Question

When 1 mol \[\ce{CrCl3.6H2O}\] is treated with excess of \[\ce{AgNO3}\], 3 mol of \[\ce{AgCl}\] are obtained. The formula of the complex is ______.

Options

• \[\ce{[CrCl3 (H2O)3].3H2O}\]

• \[\ce{[CrCl2 (H2O)4]Cl.2H2O}\]

• \[\ce{CrCl(H2O)5]Cl2.H2O}\]

• \[\ce{[Cr(H2O)6]Cl3}\]

Answer 1

When 1 mol \[\ce{CrCl3.6H2O}\] is treated with excess of \[\ce{AgNO3}\], 3 mol of \[\ce{AgCl}\] are obtained.
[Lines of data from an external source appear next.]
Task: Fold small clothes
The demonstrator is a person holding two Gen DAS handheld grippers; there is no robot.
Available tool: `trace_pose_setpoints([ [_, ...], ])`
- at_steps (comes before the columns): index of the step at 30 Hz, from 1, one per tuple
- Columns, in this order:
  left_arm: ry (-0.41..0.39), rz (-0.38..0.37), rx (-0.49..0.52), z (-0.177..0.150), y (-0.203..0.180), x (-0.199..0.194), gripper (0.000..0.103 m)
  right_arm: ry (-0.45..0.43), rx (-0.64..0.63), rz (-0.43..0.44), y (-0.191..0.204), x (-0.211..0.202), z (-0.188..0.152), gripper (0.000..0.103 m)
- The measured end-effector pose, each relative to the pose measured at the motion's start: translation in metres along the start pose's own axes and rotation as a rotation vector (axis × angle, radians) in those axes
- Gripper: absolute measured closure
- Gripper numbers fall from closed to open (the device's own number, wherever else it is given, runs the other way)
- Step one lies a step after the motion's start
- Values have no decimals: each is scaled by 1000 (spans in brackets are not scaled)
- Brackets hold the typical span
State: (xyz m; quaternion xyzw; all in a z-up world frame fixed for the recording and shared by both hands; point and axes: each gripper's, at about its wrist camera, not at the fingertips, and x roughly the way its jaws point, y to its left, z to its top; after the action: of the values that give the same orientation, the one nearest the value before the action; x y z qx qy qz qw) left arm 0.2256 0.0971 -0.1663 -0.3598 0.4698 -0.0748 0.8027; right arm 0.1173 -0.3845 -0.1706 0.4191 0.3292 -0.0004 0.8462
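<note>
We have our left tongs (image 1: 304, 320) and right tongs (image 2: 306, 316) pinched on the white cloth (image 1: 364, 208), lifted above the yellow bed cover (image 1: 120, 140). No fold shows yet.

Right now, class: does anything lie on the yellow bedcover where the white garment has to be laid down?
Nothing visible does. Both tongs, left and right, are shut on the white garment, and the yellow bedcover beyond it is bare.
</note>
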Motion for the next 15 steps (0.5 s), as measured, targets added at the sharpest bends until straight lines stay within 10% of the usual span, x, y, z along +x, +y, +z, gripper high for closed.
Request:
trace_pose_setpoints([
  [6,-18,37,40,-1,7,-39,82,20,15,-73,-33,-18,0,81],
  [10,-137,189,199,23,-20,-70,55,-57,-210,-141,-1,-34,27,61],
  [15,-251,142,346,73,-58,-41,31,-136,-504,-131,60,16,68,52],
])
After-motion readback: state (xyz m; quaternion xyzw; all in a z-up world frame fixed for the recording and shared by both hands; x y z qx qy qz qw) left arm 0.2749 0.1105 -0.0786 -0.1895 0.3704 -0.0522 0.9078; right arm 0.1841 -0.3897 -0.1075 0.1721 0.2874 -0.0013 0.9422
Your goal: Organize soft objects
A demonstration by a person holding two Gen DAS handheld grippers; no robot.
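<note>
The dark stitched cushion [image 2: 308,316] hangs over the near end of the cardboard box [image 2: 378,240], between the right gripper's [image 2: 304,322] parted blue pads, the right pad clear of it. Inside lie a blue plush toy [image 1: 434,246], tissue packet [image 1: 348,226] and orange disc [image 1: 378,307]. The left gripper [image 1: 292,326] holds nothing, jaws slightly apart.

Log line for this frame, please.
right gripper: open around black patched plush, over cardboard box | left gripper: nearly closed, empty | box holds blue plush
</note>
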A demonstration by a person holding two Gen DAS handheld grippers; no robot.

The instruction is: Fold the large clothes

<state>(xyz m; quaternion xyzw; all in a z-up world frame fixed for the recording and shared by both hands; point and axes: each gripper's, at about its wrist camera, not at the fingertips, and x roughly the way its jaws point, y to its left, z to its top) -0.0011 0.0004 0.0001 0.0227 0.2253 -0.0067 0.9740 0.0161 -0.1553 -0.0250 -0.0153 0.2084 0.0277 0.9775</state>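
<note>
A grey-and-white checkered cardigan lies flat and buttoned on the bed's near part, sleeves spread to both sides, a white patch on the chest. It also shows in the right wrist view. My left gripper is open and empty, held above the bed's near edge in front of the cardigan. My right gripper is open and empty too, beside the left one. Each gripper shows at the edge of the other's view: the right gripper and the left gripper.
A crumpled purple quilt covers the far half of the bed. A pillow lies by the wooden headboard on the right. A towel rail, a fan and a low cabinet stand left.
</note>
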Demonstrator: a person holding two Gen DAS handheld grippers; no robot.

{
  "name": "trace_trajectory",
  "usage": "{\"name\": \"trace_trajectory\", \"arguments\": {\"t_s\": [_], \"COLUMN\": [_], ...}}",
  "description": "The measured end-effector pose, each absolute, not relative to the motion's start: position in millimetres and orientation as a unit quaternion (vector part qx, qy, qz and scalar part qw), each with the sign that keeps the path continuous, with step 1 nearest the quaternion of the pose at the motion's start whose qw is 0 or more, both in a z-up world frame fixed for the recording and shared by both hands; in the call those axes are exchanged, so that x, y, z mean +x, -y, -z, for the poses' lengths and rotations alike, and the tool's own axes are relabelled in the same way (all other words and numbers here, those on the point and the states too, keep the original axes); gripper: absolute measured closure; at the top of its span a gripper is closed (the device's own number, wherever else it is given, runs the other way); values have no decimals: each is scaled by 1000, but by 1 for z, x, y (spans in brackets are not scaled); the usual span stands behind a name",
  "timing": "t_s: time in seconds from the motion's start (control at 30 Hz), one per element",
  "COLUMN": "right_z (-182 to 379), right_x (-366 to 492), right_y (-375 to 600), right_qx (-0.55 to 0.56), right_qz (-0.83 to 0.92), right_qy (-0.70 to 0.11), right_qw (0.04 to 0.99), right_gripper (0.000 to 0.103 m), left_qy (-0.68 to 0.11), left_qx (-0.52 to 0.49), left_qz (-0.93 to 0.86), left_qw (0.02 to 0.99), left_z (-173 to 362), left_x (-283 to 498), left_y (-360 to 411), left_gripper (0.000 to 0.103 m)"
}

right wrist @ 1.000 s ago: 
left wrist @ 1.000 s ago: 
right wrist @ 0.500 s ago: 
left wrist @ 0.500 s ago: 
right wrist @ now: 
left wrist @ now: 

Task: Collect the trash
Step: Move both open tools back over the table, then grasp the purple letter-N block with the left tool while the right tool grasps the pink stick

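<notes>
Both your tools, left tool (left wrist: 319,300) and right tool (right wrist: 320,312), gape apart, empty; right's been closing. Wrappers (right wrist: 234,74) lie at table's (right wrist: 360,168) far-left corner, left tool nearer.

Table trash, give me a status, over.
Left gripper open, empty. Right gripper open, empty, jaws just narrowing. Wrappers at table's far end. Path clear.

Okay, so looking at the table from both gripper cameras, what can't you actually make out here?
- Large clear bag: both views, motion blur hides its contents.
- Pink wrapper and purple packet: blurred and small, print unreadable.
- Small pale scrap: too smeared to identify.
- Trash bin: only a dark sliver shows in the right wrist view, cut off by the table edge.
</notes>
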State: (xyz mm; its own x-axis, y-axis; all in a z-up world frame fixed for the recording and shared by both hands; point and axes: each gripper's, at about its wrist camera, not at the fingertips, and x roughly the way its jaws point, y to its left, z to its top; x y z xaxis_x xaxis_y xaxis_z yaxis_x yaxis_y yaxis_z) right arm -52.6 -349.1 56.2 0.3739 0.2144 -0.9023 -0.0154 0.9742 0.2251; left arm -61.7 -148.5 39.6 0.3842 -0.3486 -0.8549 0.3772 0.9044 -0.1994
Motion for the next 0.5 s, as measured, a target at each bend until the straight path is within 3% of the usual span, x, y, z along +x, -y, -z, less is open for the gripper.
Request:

The formula of the complex is \[\ce{[Cr(H2O)6]Cl3}\].

Explanation:

One mol of \[\ce{AgCl}\] is precipitated by one mole of \[\ce{Cl^-}\], therefore three moles of \[\ce{AgCl}\] would get precipitared by three moles of chloride ions, \[\ce{Cl^-}\] and in this case \[\ce{3Cl^-}\] are present in ionization sphere (i.e. out side the coordination sphere) in complex at \[\ce{[Cr(H2O)6]Cl3}\], therefore when 1 mol of it is treated with excess of this complex 3 mols of \[\ce{AgCl}\] is precipitated.